## What the exercise asks
Only the lines from the beginning of the data through the line holding "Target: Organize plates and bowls" belong in the answer, printed exactly and without pictures.

## Material provided

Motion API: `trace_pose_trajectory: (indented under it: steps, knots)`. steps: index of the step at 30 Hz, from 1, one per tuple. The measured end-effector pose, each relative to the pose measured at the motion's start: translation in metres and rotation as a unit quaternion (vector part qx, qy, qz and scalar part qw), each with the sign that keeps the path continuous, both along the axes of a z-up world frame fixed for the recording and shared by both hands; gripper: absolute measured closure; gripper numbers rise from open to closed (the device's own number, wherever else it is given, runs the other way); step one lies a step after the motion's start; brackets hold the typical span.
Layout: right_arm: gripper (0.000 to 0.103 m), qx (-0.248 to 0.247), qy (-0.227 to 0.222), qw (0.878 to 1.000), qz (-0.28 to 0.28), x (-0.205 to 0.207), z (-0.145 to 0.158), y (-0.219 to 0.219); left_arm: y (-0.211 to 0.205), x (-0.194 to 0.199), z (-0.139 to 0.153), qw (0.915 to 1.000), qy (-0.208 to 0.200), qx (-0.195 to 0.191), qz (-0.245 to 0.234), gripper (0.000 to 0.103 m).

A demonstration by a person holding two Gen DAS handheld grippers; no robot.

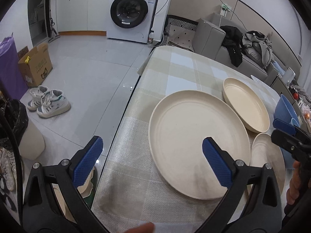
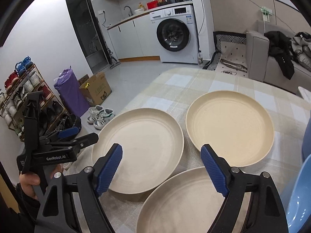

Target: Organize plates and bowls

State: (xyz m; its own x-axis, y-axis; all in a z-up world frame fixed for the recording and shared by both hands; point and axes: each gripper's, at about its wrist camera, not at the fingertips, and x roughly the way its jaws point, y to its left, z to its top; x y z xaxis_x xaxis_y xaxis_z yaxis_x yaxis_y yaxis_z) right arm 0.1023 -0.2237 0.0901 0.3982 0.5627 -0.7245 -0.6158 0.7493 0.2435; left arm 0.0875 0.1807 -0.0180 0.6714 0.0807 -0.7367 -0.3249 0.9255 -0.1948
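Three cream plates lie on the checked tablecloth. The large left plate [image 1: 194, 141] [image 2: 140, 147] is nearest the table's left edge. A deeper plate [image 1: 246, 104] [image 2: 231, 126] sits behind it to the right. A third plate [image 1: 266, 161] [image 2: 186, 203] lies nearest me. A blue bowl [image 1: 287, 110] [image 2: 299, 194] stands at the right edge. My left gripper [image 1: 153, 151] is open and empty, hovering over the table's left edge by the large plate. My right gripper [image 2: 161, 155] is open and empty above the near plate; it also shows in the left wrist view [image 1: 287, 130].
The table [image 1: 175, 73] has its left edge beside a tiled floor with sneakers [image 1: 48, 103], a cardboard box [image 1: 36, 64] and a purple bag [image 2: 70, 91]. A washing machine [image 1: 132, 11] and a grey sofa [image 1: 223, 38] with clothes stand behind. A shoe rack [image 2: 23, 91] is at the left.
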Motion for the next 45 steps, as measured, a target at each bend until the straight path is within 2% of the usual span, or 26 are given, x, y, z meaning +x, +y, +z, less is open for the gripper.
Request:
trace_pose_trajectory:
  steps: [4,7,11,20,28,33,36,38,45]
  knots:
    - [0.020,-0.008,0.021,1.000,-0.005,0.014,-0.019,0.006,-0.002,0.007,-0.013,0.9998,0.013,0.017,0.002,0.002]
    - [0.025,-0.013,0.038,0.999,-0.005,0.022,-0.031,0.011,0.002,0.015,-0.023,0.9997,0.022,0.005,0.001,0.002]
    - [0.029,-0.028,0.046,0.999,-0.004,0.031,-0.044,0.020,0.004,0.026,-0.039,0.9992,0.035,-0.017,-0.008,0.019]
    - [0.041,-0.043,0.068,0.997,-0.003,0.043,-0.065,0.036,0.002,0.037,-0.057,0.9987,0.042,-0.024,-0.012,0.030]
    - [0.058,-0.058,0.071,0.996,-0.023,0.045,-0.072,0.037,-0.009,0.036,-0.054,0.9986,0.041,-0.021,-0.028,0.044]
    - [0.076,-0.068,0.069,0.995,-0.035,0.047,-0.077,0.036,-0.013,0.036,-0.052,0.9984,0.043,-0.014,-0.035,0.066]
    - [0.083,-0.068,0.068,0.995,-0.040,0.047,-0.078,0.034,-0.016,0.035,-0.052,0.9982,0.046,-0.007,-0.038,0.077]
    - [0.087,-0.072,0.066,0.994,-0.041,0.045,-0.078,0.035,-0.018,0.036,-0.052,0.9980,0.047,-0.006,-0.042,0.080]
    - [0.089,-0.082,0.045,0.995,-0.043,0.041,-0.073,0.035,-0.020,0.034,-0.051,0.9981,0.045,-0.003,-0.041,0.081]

## Answer section
Motion API: `trace_pose_trajectory: (indented under it: steps, knots)`. steps: index of the step at 30 Hz, from 1, one per tuple. The measured end-effector pose, each relative to the pose measured at the motion's start: translation in metres and rotation as a unit quaternion (vector part qx, qy, qz and scalar part qw), each with the sign that keeps the path continuous, both along the axes of a z-up world frame fixed for the recording and shared by both hands; gripper: absolute measured closure; gripper numbers rise from open to closed (the device's own number, wherever else it is given, runs the other way); step one lies a step after the motion's start; brackets hold the typical span.
Layout: right_arm: gripper (0.000 to 0.103 m), qx (-0.248 to 0.247), qy (-0.227 to 0.222), qw (0.878 to 1.000), qz (-0.28 to 0.28), x (-0.205 to 0.207), z (-0.145 to 0.158), y (-0.219 to 0.219); left_arm: y (-0.211 to 0.205), x (-0.194 to 0.199), z (-0.139 to 0.153), qw (0.915 to 1.000), qy (-0.208 to 0.200), qx (-0.195 to 0.191), qz (-0.245 to 0.234), gripper (0.000 to 0.103 m).

A demonstration by a person holding two Gen DAS handheld grippers; no robot.


Target: Organize plates and bowls

The exercise is now finished.